I made it. And filled up. And went home. And washed the suburban. Vacuumed it. And sprayed that silly foam on the tires to make them shiny. Because everyone is looking for a car with shiny tires, you know. Then I posted up some new ads. And I whispered, "Thank you for this suburban. I don't understand. I don't get it. It doesn't seem fair. It hurts. It's annoying. I don't see the point. But thank you."
Because I don't have to understand. Things don't have to go right. Things don't have to make sense or have a point. But I have to be thankful. That's God's will.
Now, the temptation is to say, "Look, Abigail! You learned your lesson! You're thankful now! God can bless you now!"

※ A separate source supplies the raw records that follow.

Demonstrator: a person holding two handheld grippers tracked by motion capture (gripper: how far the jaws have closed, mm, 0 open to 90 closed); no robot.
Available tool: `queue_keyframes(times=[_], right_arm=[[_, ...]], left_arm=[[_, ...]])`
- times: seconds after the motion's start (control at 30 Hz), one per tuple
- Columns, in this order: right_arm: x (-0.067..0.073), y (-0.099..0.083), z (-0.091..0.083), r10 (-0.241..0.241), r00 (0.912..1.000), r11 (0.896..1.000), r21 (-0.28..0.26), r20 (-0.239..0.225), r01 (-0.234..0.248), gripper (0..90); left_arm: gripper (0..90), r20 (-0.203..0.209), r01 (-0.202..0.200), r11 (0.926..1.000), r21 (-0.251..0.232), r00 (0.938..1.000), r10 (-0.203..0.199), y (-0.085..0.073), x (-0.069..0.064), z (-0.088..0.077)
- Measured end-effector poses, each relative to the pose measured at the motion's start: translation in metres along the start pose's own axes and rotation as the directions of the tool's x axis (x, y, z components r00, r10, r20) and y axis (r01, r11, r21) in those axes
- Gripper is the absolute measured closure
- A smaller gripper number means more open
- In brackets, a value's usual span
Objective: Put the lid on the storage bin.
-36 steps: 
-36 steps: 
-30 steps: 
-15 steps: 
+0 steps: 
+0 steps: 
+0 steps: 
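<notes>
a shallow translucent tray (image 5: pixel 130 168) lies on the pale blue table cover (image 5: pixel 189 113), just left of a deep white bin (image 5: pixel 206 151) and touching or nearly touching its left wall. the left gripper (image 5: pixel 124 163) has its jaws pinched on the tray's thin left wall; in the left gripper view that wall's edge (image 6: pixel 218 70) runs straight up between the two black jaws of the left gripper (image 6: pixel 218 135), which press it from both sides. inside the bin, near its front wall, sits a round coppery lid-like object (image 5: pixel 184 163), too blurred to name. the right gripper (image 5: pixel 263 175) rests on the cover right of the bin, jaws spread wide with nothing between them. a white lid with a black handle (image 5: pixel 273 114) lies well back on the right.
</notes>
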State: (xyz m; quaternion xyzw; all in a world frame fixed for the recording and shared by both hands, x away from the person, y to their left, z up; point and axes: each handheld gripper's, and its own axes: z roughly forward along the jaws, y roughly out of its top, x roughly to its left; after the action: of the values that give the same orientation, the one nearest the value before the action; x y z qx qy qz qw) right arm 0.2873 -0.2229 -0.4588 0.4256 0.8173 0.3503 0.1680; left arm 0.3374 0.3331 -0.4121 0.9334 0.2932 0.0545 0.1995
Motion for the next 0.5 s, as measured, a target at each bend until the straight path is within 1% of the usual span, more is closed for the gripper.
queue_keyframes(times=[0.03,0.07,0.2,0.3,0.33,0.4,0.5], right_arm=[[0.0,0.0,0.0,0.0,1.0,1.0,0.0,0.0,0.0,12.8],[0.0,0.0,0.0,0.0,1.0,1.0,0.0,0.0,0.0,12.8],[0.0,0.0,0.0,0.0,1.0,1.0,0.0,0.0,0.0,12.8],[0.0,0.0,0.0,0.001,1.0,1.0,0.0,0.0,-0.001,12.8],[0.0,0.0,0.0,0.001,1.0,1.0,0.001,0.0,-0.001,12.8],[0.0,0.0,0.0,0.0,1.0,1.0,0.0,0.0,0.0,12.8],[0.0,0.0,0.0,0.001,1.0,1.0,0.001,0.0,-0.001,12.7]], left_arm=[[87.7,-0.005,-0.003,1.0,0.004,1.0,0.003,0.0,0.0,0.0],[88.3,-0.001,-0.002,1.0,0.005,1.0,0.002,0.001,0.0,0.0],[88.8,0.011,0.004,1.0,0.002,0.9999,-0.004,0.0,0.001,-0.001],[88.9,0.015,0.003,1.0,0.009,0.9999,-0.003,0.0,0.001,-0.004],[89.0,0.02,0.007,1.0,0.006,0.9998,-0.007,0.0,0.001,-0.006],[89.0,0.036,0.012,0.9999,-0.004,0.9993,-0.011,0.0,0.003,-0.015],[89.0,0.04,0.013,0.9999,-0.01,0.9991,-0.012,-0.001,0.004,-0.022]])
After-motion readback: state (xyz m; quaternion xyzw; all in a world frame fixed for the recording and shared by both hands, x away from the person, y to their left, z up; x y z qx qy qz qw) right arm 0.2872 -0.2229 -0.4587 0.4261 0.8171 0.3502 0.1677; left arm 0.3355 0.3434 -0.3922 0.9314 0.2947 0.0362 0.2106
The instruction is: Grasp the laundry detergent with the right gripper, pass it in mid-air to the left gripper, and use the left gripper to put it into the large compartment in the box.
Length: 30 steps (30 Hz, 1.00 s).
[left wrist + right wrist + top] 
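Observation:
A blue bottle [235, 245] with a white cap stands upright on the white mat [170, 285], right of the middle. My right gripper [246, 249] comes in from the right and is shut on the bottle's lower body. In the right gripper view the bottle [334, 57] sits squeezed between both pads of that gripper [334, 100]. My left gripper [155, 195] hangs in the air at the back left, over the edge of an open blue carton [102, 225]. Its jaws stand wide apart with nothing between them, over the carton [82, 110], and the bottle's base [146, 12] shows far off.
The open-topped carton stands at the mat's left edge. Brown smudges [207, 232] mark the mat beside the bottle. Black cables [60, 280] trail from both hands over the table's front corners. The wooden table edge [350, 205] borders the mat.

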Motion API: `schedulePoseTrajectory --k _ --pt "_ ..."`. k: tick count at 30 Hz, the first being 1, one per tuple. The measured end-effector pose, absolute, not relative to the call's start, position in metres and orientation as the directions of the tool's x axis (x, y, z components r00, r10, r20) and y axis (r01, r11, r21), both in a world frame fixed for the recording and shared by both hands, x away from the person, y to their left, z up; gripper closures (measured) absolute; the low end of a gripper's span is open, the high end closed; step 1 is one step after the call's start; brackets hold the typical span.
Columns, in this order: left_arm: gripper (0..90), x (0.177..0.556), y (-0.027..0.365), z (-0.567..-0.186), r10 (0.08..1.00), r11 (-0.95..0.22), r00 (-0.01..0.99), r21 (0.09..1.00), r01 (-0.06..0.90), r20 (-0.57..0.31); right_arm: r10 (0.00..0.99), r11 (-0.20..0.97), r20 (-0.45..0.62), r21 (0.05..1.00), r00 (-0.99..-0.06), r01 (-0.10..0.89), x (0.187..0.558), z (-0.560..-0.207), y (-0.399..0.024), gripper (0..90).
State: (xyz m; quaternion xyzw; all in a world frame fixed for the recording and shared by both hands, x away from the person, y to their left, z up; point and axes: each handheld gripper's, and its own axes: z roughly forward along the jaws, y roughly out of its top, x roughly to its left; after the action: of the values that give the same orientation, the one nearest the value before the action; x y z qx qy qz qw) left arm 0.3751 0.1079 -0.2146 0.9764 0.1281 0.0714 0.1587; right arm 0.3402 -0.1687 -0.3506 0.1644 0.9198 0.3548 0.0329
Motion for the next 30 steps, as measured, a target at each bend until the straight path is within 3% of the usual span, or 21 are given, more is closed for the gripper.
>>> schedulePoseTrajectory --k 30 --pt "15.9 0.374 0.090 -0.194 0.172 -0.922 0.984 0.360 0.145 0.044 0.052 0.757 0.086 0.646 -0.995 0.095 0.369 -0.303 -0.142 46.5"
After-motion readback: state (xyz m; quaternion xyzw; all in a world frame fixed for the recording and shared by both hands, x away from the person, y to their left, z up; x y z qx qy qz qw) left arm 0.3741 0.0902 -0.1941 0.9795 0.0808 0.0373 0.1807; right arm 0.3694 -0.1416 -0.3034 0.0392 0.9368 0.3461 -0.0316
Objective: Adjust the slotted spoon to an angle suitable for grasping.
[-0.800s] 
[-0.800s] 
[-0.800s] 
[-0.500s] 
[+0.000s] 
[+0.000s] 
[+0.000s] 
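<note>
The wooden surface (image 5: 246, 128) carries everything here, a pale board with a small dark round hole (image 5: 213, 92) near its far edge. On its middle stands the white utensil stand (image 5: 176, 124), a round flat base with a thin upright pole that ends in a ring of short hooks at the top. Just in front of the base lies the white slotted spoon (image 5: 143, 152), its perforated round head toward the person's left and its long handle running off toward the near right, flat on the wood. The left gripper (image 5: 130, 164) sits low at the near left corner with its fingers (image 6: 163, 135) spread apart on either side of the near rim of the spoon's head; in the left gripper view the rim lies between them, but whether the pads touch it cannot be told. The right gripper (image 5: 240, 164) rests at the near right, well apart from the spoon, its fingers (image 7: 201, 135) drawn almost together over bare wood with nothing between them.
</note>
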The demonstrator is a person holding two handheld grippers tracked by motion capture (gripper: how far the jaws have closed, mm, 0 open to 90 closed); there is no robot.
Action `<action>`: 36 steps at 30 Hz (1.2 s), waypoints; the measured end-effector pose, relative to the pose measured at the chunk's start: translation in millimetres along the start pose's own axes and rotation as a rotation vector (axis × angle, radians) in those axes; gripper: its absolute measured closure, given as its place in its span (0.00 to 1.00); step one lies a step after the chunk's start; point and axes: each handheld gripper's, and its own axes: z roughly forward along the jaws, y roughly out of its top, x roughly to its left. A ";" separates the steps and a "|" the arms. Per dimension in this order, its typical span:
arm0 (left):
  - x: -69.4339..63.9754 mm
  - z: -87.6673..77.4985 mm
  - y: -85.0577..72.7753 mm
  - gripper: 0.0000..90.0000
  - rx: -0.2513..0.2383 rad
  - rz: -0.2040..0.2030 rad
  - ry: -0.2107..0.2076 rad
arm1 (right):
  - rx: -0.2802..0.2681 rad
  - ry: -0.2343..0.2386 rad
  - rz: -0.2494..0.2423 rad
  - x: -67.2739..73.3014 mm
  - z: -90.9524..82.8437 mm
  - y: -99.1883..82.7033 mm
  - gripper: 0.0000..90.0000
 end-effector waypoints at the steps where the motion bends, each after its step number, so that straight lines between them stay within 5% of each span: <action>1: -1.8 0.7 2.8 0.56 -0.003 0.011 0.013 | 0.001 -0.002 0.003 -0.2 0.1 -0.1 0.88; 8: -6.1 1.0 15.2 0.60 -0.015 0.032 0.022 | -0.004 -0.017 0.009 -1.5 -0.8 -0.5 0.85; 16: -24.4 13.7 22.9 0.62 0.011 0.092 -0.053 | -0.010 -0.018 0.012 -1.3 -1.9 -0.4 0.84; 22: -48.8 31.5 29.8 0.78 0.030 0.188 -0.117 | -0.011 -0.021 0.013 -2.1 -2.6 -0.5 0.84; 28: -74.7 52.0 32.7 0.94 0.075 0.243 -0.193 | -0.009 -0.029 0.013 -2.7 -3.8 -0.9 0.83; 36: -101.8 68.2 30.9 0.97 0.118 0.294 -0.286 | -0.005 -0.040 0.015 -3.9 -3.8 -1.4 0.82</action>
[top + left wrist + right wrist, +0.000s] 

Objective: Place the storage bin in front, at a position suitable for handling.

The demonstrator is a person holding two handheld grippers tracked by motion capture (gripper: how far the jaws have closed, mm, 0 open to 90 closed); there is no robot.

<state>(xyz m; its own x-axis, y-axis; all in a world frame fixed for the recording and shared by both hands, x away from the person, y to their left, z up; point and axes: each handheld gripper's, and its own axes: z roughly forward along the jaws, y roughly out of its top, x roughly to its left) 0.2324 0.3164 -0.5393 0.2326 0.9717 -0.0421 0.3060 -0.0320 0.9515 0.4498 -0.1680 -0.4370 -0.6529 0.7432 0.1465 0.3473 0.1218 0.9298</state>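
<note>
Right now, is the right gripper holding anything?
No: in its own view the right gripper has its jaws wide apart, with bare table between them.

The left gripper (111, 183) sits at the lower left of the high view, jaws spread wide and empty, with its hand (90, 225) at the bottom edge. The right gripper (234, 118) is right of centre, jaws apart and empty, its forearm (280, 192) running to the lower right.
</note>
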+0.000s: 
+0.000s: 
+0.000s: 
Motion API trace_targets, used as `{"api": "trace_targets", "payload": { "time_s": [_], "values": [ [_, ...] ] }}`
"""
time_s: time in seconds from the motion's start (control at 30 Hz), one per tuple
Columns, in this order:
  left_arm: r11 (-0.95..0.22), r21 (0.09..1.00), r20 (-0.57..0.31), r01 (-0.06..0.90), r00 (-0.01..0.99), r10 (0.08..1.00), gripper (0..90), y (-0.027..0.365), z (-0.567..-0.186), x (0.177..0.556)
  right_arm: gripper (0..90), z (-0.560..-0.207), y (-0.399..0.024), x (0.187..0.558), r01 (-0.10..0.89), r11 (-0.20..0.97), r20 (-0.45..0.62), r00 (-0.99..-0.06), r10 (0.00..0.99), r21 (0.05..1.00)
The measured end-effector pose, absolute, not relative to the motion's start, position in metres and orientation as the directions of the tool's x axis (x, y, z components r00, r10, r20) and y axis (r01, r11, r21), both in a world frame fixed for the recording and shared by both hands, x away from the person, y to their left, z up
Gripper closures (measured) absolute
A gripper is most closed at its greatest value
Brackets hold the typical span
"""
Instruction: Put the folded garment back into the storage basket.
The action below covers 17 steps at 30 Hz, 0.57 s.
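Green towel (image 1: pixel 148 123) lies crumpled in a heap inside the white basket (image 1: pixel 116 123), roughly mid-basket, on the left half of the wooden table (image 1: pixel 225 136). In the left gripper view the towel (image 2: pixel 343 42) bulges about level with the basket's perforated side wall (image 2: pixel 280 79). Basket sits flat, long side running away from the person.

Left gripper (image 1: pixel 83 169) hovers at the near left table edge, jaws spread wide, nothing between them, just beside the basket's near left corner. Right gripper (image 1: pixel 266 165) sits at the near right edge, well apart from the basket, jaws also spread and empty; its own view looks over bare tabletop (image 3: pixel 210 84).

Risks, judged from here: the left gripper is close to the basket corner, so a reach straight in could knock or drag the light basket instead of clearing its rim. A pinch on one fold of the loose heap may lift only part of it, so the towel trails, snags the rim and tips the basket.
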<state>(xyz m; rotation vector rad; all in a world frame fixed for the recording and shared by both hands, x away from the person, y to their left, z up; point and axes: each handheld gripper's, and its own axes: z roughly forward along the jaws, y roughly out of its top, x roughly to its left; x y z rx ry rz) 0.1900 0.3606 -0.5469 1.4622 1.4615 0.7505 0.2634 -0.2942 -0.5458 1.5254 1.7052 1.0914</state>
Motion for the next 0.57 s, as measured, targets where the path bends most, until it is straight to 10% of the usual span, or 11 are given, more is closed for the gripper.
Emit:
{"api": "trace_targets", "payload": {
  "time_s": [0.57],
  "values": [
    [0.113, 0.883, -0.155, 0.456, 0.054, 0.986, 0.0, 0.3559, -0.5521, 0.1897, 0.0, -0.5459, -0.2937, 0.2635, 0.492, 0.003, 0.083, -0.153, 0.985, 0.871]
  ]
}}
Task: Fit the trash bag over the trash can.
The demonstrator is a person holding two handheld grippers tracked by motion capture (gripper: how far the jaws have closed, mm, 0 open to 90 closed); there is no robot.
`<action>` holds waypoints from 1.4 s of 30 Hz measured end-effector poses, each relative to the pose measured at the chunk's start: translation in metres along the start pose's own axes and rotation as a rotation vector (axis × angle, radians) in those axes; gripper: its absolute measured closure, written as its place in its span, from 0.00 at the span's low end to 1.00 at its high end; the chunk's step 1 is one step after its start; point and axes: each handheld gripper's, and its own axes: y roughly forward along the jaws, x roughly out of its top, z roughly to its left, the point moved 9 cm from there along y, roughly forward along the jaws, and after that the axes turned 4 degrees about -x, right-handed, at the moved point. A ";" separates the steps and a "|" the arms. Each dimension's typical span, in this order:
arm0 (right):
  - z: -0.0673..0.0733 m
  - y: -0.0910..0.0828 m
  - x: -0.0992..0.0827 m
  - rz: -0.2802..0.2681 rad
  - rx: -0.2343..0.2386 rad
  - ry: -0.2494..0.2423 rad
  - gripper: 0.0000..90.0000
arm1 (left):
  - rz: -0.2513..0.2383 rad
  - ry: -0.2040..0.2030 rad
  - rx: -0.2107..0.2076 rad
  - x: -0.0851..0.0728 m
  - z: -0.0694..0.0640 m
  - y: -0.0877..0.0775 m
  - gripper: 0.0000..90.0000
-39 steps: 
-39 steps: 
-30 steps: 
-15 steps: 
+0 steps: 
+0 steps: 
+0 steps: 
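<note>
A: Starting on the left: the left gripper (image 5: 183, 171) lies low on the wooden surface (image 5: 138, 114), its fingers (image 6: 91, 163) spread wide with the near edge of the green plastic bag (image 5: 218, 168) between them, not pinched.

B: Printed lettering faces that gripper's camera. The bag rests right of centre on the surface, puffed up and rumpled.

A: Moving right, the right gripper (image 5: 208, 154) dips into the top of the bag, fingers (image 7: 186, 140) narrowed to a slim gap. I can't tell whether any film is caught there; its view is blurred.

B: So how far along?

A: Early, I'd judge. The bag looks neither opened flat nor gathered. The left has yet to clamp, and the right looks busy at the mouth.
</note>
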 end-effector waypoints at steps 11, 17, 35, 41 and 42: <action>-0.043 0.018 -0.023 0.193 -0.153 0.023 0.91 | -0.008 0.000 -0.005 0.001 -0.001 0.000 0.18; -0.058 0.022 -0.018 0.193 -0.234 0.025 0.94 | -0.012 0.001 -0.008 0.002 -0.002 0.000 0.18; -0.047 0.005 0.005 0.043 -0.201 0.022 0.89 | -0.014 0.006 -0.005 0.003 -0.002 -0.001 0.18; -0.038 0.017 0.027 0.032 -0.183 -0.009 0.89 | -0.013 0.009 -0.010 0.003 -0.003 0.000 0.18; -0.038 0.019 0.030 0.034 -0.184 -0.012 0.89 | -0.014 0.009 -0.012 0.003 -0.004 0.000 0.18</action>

But the Lord is not a genii in a bottle. Rubbing Him right doesn't earn me three wishes. Doing the right thing doesn't equal getting what I want. I assure you, I want to sell this suburban. Trust means doing the right thing and believing that He sees it, is pleased and will reward it--sometime. Someway. His way. I can't make anyone buy that suburban. I can't make things happen by believing--that's humanism, paganism--not Christianity. But by believing, sometimes I can see things that are happening in a new light--I can believe God's promises that He will withhold no good thing from those who walk uprightly, that He works all things for the good of those who love Him, that trials produce proven character and that His will for me is my sanctification--that I would be made holy like Him. With those promises in mind, I can look squarely at anything thrown my way and say "Okay. Thanks."
Thank you, Lord, for an excellent reminder.
And...when You get around to it...please sell my suburban.